Related: What Business Leaders Can Offer to Keep and Develop Employees
Digital credentials are an HR hiring manager’s best friend
As organizations observe tenures of employees shrinking, it’s easy to believe that many stakeholders will still view training as a cost center. The alternative view is that training, no matter what organization has delivered it, is valuable. Using a digital credentialing strategy allows an organization to track not only course completion but skill trends internally and externally.
Look no further than the immense value HR hiring managers gain from digital credentials. Unlike CVs of the past, with just a few clicks, stakeholders can see when, where and how an individual gained new skills. Using platforms, like Pearson’s Credly, gives hiring managers a searchable database of individuals with key skills.

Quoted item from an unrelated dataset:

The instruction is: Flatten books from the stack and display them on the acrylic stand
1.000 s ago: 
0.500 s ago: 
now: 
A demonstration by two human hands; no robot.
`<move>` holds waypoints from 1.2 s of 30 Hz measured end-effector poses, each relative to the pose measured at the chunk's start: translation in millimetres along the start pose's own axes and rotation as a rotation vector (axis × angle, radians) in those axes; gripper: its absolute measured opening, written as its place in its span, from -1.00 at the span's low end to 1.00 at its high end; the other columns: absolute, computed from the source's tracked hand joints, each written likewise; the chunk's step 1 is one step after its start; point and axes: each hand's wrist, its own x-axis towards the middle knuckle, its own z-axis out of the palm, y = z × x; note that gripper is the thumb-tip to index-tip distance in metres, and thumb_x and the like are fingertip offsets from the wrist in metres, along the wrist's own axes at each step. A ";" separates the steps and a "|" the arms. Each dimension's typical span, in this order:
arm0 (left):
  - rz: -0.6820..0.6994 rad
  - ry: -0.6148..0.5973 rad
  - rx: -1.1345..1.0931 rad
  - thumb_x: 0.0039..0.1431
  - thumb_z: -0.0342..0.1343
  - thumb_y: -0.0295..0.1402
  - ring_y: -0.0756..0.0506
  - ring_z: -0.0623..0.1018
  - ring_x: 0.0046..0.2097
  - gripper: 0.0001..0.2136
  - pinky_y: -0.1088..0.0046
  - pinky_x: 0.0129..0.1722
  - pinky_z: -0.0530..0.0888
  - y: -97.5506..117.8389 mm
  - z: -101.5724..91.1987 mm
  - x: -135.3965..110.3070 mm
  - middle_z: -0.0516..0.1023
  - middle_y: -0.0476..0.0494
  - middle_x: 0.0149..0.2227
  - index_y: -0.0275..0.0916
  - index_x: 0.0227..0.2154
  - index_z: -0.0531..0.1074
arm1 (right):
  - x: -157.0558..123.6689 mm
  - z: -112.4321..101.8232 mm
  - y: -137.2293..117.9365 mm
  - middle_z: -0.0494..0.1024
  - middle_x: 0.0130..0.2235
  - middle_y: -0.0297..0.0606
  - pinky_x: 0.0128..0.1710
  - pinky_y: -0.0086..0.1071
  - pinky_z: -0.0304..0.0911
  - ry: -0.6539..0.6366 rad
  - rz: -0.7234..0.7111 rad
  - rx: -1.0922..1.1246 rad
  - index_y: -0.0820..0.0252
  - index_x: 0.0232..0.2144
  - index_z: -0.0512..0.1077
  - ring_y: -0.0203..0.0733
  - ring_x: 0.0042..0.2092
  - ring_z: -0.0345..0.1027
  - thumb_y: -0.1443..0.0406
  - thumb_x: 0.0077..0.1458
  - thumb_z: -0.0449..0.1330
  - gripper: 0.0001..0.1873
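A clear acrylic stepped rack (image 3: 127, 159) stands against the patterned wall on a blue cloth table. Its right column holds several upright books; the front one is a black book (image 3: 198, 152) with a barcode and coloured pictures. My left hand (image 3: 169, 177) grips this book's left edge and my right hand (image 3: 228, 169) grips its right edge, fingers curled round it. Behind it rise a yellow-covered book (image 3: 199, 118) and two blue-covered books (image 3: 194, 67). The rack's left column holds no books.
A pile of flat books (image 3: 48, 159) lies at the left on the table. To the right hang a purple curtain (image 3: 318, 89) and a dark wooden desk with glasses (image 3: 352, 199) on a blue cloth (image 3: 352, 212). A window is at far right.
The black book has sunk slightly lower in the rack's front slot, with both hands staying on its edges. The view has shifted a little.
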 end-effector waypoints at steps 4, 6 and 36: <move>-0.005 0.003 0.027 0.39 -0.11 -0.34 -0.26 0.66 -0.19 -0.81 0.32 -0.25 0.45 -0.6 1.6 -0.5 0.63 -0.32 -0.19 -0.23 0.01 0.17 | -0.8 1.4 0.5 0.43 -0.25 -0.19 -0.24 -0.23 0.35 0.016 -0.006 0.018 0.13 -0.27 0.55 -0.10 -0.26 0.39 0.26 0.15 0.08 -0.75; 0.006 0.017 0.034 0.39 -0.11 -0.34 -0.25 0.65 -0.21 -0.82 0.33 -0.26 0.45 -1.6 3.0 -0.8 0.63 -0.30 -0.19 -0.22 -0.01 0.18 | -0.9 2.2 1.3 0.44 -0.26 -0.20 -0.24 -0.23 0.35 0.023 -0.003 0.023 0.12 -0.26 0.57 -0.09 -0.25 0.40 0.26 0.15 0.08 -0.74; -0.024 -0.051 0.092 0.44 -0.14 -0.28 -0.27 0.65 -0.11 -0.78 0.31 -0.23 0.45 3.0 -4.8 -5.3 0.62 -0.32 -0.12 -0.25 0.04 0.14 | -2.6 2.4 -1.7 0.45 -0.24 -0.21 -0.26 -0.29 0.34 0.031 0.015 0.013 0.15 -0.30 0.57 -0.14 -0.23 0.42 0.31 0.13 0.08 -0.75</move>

Earners who have added or shared their digital credentials on LinkedIn provide a transparent record of verifiable skills.
Digital credentials, especially when tied to professional development or industry certification, can show an individual’s growth over shorter periods of time than a diploma. Moreover, when stacked together over time, they may well be indicating an individual has become comfortable with adapting to change in general. As businesses are faced with the need to innovate at a faster pace, why wouldn’t candidates who demonstrate a commitment to lifelong learning, comfort with change and willingness to invest in themselves provide the greatest organizational value?